Слушая эти бесконечные вопросы, Лакюзон чувствовал себя крайне неловко.
Еще за двести с лишним лет до появления блистательного шедевра госпожи де Жирарден «Пугающая радость» он знал, что внезапная радостная весть, способна поразить, а то и убить, так же, как самая острая боль. Ему не хотелось вот так сразу рассказывать барону де Шан-д’Иверу, что Рауль жив и что благодаря сходству с сыном он узнал отца.
Поэтому он довольствовался таким ответом:
– Я снова заклинаю вас, мессир, наберитесь терпения! Очень скоро вы узнаете все, что должны знать, и тогда поймете, почему я не мог сказать вам это раньше.
Тристан смирился.
– Что бы вы ни делали, все к лучшему, – молвил он. – Я подожду подходящей минуты.
Затем он продолжал:
– Старый слуга, Марсель Клеман, конечно, который видел меня в крови и без сознания в охваченном пожаром замке, ничуть не ошибся. Огонь и злодеи застали меня врасплох – я даже не мог защищаться. Десять вооруженных человек, и среди них один в черной маске – владетель Замка Орла, накинулись на меня и пронзили шпагами. Я потерял сознание, уверенный, что умру…
Очнулся я уже в темнице – том самом каземате, откуда вы вытащили меня пару часов тому. Я потреля много крови. И так ослаб, и был до того разбит, что поначалу не понял, куда попал.

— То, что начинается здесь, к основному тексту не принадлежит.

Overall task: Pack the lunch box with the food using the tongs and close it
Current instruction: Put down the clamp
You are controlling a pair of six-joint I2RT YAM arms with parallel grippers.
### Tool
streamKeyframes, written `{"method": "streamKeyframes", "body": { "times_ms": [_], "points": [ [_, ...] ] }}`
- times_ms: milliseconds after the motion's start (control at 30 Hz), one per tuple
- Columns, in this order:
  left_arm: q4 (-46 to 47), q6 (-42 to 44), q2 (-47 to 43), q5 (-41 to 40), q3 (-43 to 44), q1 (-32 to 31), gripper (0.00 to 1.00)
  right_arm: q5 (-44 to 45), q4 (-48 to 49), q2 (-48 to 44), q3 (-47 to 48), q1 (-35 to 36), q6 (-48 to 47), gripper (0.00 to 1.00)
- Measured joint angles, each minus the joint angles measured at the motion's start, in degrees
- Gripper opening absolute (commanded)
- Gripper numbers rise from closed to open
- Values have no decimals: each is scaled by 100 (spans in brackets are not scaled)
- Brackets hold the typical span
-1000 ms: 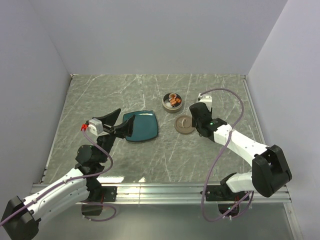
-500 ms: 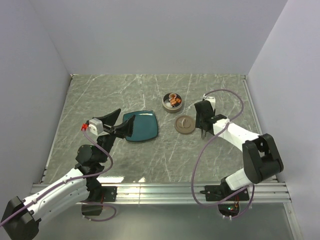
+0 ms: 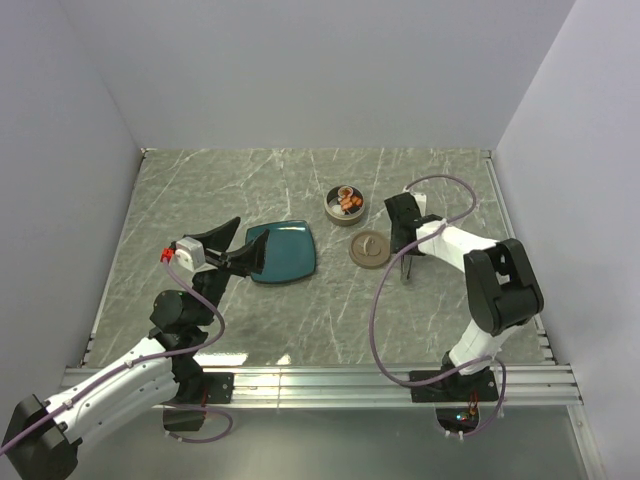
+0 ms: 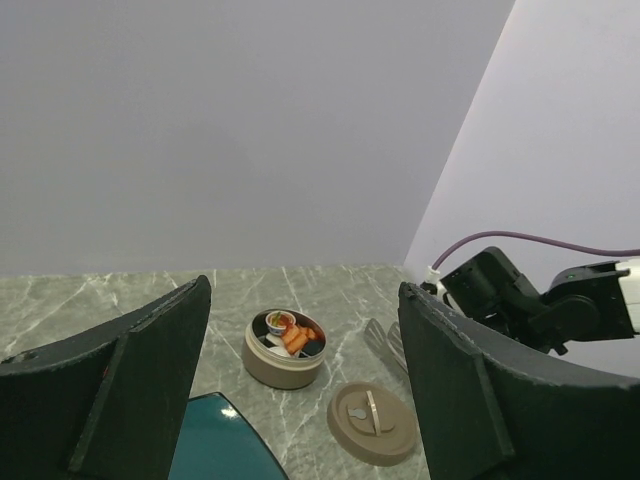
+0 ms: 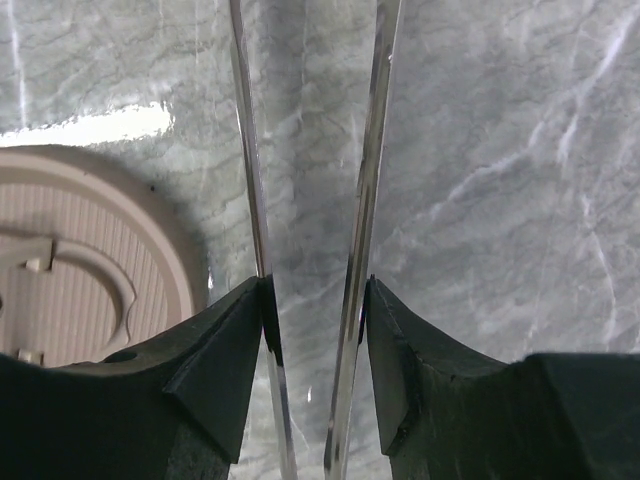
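Observation:
The lunch box point(image 3: 346, 205) point(image 4: 285, 352), a round open tin, stands on the table with the food point(image 4: 290, 333) inside, white and orange-red pieces. Its tan lid point(image 3: 369, 248) point(image 4: 372, 422) point(image 5: 80, 260) lies flat just in front of it. My right gripper point(image 3: 403, 240) point(image 5: 313, 290) sits low beside the lid's right edge, shut on the tongs point(image 5: 375, 150) point(image 3: 405, 268), one finger pressed against each thin metal arm. The tongs' blades point(image 4: 385, 340) reach along the table. My left gripper point(image 3: 240, 248) point(image 4: 305, 290) hangs open and empty above the teal plate's left side.
A square teal plate point(image 3: 283, 252) point(image 4: 215, 445) lies left of the lid. The right arm point(image 3: 490, 275) folds back along the right side of the table. Grey walls close in the back and both sides.
The right arm has folded in, its elbow swinging toward the back and right, and the wrist has turned beside the lid with the tongs still held. The left arm has not moved.

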Motion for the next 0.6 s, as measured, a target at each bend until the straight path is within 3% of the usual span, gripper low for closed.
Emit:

Первое время, проведенное в заточении, я помню плохо, отрывками и нечетко. Я вижу все, словно сквозь пелену, туманящую мои воспоминания; это похоже на сны, ты забываешь их, как только просыпаешься, и они оставляют в сознании лишь расплывчатые, смутые следы, которые мало-помалу стираются.
Лежа на соломе в глубине темницы, я чувствовал, как кровь уходит из моих жил, а душу покидает надежда – я даже не чувствовал страданий. Тело мое умирало – разум уже был мертв!
Прошли долгие часы, дни и месяцы, а физических и душевных сил у меня ничуть не прибавлялось. Я чувствовал, что стал жертвой какой-то чудовищной напасти. Думал, что жизнь моя кончена и что ни одна беда не может сравниться с постигшим меня неописуемым несчастьем. У меня не было сил сопротивляться. Сознание мое постепенно притуплялось, как у путника, который засыпает в снегу и замерзает, но даже не пытается бороться со сном и смертью… Лишь изредка и совершенно бессознательно я рвался в помыслах своих на свободу. И невольно искал всякие безрассудные способы бежать… Я метался по темнице, точно волк, загнанный в клетку. Бросался на стену, силясь дотянуться до отдушины, через которую мне бросали еду. Потом, выбившись из сил, которые расходовал без толку, я падал в изнеможении и приходил в полное оцепенение…
Вслед за странной спячкой, после долгого полузабытья, меня охватывали приступы исступленного отчаяния. Я кричал от ярости, проклинал все и вся, богохульствовал. Я разбил себе руки, сломал ногти о гранитные стены! Но время ярости прошло так же, как и время оцепенения.